**EXERCISE INSTRUCTIONS:**
The task calls for the lines below from the line with "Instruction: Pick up" to the line with "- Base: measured", both ends included, copied exactly, without any pictures.
[[ DATA PROVIDED open ]]
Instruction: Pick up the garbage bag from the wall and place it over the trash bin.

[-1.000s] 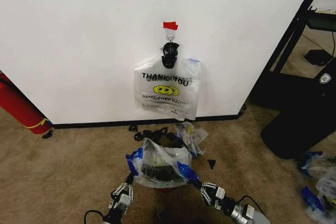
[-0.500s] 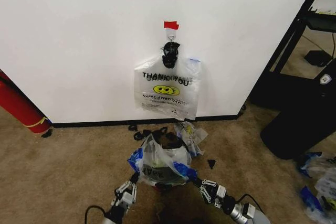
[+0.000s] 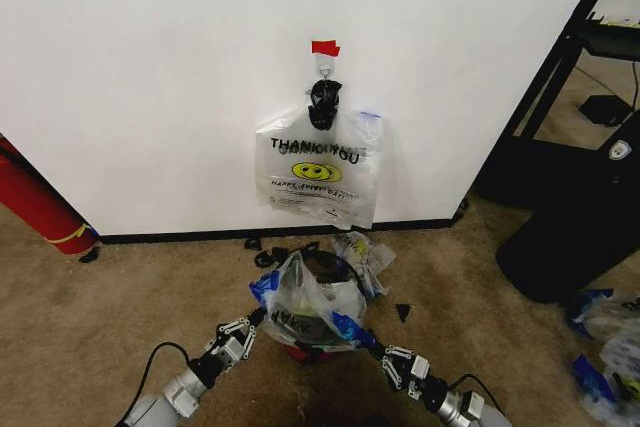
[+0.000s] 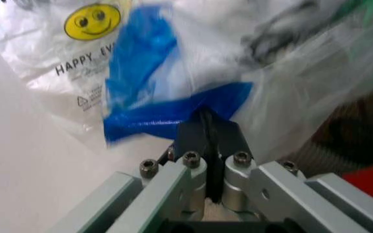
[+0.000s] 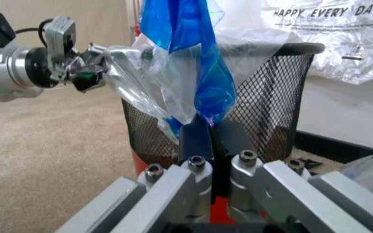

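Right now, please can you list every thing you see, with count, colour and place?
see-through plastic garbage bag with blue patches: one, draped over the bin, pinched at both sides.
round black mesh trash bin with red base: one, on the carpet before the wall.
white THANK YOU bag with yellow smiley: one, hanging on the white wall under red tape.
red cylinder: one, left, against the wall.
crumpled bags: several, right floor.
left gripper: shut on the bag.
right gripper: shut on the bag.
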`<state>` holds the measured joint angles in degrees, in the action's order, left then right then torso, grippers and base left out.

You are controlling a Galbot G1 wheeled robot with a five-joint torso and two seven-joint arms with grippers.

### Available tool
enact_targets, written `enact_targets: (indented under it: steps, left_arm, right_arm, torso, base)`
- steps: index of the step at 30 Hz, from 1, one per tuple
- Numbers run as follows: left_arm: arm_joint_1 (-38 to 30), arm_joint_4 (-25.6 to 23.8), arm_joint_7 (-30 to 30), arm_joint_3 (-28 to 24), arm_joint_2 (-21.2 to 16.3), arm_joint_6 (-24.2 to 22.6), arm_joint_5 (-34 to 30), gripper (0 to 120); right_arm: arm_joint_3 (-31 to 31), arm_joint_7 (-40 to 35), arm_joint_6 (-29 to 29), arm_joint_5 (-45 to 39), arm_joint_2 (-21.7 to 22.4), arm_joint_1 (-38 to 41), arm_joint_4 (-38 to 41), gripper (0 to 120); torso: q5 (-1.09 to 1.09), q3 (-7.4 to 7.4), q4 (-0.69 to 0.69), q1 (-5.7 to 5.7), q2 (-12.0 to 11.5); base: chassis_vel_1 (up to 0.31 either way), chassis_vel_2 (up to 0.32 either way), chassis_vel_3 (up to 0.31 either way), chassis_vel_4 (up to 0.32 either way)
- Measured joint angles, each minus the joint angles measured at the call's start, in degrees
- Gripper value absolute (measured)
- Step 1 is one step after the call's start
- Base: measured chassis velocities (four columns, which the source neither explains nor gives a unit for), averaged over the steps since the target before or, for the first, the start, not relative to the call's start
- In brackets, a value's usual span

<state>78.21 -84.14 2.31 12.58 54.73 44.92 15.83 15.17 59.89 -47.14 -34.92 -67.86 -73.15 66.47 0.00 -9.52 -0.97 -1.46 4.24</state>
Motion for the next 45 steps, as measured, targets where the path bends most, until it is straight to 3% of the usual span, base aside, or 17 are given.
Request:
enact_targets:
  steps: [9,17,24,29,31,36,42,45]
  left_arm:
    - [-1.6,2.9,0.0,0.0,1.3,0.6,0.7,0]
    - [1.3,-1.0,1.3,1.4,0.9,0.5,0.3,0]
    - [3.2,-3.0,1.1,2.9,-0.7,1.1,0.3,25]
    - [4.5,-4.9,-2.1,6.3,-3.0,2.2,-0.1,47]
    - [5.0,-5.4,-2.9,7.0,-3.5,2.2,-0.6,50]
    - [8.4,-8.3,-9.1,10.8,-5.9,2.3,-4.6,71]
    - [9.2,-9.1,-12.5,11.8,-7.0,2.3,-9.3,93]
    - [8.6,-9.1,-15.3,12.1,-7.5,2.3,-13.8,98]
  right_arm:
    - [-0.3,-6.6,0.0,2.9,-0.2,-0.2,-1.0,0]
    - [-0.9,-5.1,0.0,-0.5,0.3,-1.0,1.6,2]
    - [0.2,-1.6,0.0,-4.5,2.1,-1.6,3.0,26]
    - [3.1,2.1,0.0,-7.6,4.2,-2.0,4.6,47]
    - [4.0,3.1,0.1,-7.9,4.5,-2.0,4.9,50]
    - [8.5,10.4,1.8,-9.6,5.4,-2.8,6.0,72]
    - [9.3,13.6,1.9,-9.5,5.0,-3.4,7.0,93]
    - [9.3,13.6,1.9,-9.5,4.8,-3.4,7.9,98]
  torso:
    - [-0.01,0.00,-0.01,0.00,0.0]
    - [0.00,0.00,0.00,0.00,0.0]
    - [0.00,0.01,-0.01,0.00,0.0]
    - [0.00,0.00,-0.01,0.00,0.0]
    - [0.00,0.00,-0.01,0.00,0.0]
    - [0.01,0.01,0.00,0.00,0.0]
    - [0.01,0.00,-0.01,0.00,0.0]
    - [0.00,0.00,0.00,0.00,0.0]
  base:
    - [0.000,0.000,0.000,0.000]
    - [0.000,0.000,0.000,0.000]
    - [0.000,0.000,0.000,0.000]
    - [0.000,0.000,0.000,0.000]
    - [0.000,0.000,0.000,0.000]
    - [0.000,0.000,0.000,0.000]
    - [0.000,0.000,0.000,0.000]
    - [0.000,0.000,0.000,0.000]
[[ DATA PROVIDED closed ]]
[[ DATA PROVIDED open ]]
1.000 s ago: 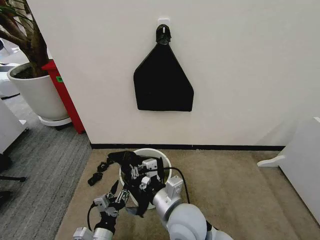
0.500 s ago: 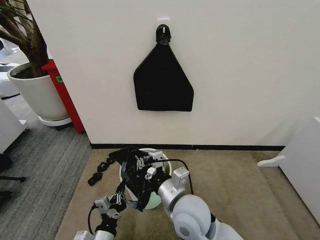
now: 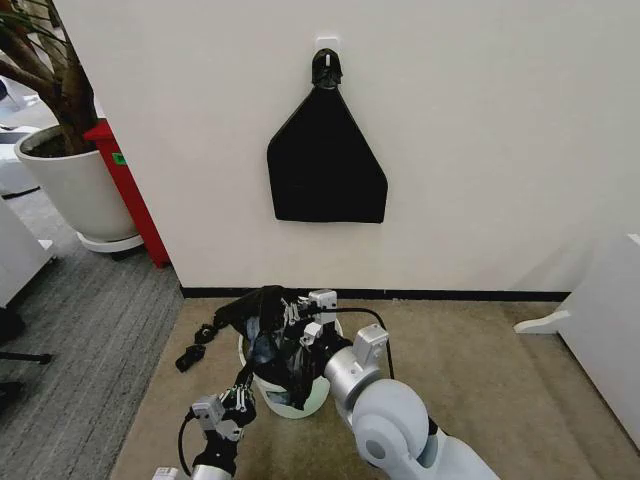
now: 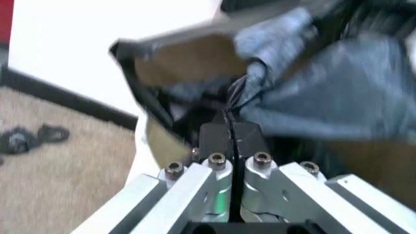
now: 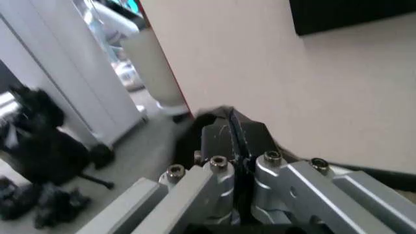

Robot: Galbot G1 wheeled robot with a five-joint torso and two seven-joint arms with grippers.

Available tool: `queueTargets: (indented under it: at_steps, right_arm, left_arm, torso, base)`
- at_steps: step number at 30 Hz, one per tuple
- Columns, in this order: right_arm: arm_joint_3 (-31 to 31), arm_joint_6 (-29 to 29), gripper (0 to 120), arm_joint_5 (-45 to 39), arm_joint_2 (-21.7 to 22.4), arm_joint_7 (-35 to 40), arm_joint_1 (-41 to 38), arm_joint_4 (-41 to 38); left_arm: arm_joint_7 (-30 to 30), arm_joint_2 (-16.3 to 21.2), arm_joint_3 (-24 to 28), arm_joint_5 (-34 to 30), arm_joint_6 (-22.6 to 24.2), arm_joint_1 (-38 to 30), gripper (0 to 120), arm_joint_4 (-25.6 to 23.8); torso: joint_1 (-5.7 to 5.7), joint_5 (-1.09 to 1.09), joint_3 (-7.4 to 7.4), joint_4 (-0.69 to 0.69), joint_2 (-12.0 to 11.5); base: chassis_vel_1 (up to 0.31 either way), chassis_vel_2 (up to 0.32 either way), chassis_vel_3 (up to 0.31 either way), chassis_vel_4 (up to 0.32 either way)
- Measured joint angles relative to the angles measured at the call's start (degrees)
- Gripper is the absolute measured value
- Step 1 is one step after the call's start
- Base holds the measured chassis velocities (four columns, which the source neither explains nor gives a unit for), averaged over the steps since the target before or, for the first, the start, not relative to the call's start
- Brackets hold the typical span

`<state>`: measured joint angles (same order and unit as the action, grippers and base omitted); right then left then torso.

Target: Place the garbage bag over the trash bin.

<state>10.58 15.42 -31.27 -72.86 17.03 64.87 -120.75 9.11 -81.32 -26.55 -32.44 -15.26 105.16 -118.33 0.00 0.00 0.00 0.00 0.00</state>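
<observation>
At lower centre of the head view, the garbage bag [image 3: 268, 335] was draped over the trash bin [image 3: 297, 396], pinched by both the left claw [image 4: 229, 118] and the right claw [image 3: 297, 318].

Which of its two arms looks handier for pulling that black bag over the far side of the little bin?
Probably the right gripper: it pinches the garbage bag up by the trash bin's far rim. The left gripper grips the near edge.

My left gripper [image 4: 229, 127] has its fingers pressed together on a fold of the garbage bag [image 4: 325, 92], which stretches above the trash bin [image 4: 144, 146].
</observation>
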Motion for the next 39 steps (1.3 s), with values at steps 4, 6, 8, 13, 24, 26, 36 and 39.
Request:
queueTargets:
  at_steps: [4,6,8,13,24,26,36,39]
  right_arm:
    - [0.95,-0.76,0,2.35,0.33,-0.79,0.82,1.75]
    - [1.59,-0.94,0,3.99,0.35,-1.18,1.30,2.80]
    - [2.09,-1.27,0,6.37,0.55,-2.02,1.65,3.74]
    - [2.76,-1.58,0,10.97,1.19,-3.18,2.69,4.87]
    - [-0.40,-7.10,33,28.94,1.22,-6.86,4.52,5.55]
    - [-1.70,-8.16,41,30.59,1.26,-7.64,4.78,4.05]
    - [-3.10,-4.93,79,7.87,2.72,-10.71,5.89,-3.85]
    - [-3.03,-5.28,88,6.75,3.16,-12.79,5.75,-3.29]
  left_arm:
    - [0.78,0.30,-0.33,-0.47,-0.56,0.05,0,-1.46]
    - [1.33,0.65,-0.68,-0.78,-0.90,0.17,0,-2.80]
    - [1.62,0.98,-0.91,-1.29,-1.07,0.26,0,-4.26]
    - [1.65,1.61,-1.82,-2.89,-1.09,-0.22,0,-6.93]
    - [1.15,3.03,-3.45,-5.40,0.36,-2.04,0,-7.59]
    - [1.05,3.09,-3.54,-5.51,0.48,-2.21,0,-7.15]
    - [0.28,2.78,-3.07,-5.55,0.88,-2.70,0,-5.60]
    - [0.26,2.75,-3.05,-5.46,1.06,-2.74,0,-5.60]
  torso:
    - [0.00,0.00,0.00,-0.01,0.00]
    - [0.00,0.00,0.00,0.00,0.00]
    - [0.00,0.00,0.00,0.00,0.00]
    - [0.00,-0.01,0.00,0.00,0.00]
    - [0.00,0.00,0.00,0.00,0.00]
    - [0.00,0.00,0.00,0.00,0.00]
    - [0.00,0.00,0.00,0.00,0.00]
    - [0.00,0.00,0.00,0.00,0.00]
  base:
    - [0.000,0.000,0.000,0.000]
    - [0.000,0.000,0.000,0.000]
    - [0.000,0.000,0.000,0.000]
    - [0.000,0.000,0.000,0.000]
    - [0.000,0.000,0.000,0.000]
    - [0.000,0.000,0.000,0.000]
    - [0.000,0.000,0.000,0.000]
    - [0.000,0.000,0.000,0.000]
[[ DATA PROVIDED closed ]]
**RESULT OF THIS TASK:**
Instruction: Pick up the garbage bag from the wall and place it over the trash bin.

[-1.000s] 
[-0.500s] 
[+0.000s] 
[+0.000s] 
[+0.000s] 

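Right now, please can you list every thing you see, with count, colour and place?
see-through plastic garbage bag with blue patches: one, draped over the bin, pinched at both sides.
round black mesh trash bin with red base: one, on the carpet before the wall.
white THANK YOU bag with yellow smiley: one, hanging on the white wall under red tape.
red cylinder: one, left, against the wall.
crumpled bags: several, right floor.
left gripper: shut on the bag.
right gripper: shut on the bag.
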`<state>` holds the measured joint angles in degrees, in the action's order, left then right then torso, grippers and base left out.

You are controlling a Galbot G1 wheeled robot with a five-joint torso and two seven-joint arms with grippers.

### Available tool
enact_targets, written `enact_targets: (indented under it: steps, left_arm, right_arm, torso, base)`
- steps: index of the step at 30 Hz, from 1, one per tuple
- Numbers run as follows: left_arm: arm_joint_1 (-38 to 30), arm_joint_4 (-25.6 to 23.8), arm_joint_7 (-30 to 30), arm_joint_3 (-28 to 24), arm_joint_2 (-21.2 to 16.3), arm_joint_6 (-24.2 to 22.6), arm_joint_5 (-34 to 30), gripper (0 to 120); right_arm: arm_joint_3 (-31 to 31), arm_joint_7 (-40 to 35), arm_joint_6 (-29 to 29), arm_joint_5 (-45 to 39), arm_joint_2 (-21.7 to 22.4), arm_joint_1 (-38 to 41), arm_joint_4 (-38 to 41), gripper (0 to 120); torso: q5 (-1.09 to 1.09), q3 (-7.4 to 7.4), q4 (-0.69 to 0.69), q1 (-5.7 to 5.7), q2 (-12.0 to 11.5); base: chassis_vel_1 (up to 0.31 either way), chassis_vel_2 (up to 0.32 either way), chassis_vel_3 (up to 0.31 either way), chassis_vel_4 (up to 0.32 either way)
- Measured joint angles, each minus the joint angles measured at the call's start, in degrees
- Gripper value absolute (measured)
- Step 1 is one step after the call's start
- Base: measured chassis velocities (four columns, which the source neither explains nor gives a unit for), averaged over the steps since the target before or, for the first, the start, not relative to the call's start

The complete answer has been given.